ASSIGNMENT:
From the line holding "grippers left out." through the line holding "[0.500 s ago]" below, write out every line exactly; include both of those lines and drop the pictures.

INPUT FOR THIS TASK:

▼▼▼

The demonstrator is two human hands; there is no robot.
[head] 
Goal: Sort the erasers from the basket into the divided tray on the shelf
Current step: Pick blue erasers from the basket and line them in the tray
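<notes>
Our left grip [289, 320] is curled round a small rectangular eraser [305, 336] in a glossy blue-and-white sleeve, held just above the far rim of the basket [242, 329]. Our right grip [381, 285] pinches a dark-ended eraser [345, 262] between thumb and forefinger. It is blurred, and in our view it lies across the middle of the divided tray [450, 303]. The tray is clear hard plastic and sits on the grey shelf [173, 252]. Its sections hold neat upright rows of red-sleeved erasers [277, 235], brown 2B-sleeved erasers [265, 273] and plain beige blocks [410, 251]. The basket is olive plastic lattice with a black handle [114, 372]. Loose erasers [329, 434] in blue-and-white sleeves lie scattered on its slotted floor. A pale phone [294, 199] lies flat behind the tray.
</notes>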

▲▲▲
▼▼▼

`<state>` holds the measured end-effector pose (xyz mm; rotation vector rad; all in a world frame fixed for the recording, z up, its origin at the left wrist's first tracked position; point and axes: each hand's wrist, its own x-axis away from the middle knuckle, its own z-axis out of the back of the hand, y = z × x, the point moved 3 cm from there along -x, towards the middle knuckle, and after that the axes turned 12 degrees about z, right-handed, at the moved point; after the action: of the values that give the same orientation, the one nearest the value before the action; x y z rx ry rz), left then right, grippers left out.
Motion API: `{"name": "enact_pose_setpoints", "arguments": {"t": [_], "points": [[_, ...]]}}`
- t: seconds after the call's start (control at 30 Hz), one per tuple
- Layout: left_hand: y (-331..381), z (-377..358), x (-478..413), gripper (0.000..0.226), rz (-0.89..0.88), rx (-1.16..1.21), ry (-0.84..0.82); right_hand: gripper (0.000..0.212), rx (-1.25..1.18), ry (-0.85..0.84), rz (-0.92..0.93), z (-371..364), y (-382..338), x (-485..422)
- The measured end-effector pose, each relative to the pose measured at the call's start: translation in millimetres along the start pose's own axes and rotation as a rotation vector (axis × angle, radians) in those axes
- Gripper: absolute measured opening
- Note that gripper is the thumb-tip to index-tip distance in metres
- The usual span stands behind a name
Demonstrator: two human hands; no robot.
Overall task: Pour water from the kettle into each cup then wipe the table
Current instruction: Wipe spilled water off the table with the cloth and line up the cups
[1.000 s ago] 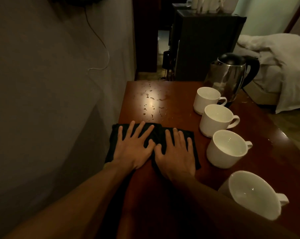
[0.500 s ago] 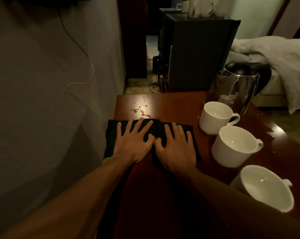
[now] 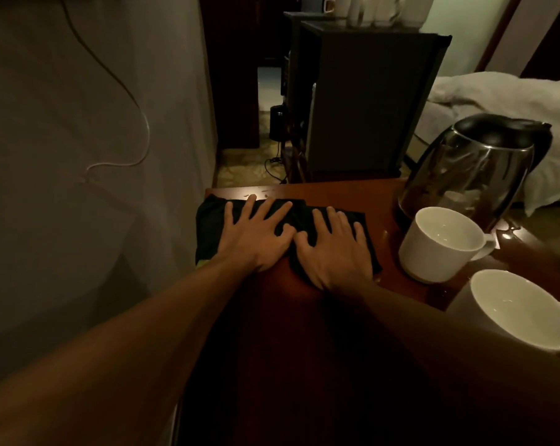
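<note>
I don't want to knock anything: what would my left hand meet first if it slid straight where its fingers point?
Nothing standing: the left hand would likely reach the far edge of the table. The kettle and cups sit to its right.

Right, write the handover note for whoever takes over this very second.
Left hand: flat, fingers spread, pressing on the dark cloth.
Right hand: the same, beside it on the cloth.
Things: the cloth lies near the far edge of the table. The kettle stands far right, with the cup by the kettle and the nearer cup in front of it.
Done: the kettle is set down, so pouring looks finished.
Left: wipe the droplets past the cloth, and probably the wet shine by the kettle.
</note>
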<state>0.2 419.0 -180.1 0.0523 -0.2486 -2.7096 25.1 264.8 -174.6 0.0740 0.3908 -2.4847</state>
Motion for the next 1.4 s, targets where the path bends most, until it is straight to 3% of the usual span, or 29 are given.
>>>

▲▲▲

RESULT BELOW:
`<state>` holds the measured end-effector pose (xyz mm; rotation vector rad; all in a world frame fixed for the recording, z up, its origin at the left wrist's first tracked position; point and axes: each hand's wrist, its own x-axis away from the middle knuckle, its own z-axis out of the back of the hand, y = z × x, the point moved 3 cm from there along -x, towards the middle knuckle, and after that the axes turned 12 degrees about z, right-handed, at the moved point; after the action: of the values that give the same orientation, the one nearest the value before the action; x y z rx ry rz), left then right, grippers left out.
Motion API: `{"name": "enact_pose_setpoints", "arguments": {"t": [_], "points": [[_, ...]]}}`
- t: seconds after the call's start (control at 30 Hz), one per tuple
- Layout: left_hand: y (-331..381), z (-377..358), x (-478..413), gripper (0.000..0.226), rz (-0.89..0.88), rx (-1.16..1.21), ry (-0.84..0.82); right_hand: gripper (0.000..0.212), rx (-1.25..1.18), ry (-0.85..0.84), rz (-0.92..0.93), z (-371..364), y (-382..338), x (-485..422)
- The measured end-effector pose, each relative to the pose measured at the call's start: translation in millimetres along the start pose's own axes and rotation as a rotation vector (axis × angle, radians) in those axes
- Gripper: absolute measured opening
- Note that gripper is the thumb-tip to index-tip distance in metres
- The usual span stands behind a name
Demonstrator: two human hands; no robot.
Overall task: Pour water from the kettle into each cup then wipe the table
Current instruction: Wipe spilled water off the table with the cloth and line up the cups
[1.000 s ago] 
[0.500 s ago] 

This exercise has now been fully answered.